Hello all,
I am currently trying to subset and then load using Dask chunking, the same ocean temperature variable but in 2 different (yearly files) years with the following code:
Dimensions of subset files:
T_1993_2D.nc [365,32,65,48], (original global file dimension: [365,32,4031,3057] ~ 400 GB of size)
T_1994_2D.nc [365,32,65,48]
Code for loading the subset temperature:
%%time
chunks = {'time_counter':41,'deptht':5,'y':340,'x':481}
dataset = xr.open_dataset('/home/folder/T_1993_2D.nc',chunks=chunks,engine='h5netcdf')
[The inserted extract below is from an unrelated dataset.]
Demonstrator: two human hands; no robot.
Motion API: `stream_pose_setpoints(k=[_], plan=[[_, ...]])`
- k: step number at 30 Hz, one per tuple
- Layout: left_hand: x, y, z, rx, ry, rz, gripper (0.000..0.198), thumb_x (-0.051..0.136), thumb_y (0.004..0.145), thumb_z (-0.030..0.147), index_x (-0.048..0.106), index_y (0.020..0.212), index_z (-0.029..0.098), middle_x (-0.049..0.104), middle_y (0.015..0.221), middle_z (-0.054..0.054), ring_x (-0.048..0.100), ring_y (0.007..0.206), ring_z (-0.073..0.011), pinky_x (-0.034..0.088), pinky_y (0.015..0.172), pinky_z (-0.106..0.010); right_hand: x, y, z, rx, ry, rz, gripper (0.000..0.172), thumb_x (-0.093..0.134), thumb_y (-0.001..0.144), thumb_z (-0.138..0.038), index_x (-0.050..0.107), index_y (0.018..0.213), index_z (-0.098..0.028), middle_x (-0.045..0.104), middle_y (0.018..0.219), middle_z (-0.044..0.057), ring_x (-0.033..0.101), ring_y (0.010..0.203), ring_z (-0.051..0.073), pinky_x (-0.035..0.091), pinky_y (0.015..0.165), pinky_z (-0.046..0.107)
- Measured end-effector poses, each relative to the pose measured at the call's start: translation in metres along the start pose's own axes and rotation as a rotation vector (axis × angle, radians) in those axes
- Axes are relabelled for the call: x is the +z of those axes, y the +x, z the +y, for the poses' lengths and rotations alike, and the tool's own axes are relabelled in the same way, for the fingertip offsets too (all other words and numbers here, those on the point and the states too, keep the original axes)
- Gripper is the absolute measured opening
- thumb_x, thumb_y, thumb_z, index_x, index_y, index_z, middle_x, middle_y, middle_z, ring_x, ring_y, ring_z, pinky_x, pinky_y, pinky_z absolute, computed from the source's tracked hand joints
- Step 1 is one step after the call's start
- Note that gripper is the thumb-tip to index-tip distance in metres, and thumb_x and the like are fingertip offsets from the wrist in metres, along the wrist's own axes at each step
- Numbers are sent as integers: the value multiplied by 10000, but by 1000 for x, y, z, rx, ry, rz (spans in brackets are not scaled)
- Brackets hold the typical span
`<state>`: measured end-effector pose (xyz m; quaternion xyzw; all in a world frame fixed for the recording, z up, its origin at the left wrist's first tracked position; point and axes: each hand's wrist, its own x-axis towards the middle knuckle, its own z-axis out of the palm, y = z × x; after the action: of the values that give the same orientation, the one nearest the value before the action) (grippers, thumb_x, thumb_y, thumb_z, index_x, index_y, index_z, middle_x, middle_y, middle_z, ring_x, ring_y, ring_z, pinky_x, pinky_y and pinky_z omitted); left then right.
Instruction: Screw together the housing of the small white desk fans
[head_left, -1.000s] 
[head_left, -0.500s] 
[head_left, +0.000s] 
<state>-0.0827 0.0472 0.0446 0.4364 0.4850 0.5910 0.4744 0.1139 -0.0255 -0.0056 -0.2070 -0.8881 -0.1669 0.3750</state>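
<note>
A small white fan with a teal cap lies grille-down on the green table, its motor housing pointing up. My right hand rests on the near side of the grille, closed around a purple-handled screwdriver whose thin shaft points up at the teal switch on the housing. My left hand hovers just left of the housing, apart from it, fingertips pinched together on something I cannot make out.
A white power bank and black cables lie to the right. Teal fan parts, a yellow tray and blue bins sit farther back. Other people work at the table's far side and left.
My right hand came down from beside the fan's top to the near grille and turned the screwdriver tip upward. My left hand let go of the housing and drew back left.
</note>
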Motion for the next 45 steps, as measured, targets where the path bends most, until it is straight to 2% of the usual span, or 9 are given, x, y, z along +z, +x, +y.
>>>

TEMP = dataset.votemper.isel(deptht=slice(1,33),y=slice(lat1,lat2),x=slice(lon1,lon2))
temp = TEMP.compute()
Insert Temperature
CPU times: user 1.75 s, sys: 11.8 s, total: 13.6 s
Wall time: 12.7 s
and the 2nd file like this:
%%time
chunks = {'time_counter':41,'deptht':5,'y':340,'x':481}
dataset = xr.open_dataset('/home/folder/T_1994_2D.nc',chunks=chunks,engine='h5netcdf')
TEMP = dataset.votemper.isel(deptht=slice(1,33),y=slice(lat1,lat2),x=slice(lon1,lon2))
temp = TEMP.compute()
Insert Temperature
CPU times: user 6min 7s, sys: 31.2 s, total: 6min 38s
Wall time: 10min 10s
These are 2 different (in terms of year) files, from which however, I am trying to load into python memory the same variable (temperature), using the same chunking and the same dimension for subsetting in 2 different ipython sessions. So far the only difference between the two loading times has been (I suspect) due to the fact that I have already loaded in python the first file (1993) a million times, upon trying to find the optimal way to load the subset of the 4D matrix of this particular year, without having to read the entire global file before .
Anyone any ideas as to why the performance of loading a subset of a small 4D matrix might be so slow?Subsetting a big data file and loading the subset afterwards, means that python has to parse the entire global file first??
Thank you in advance for your time and help,
Kind regards,
Sofi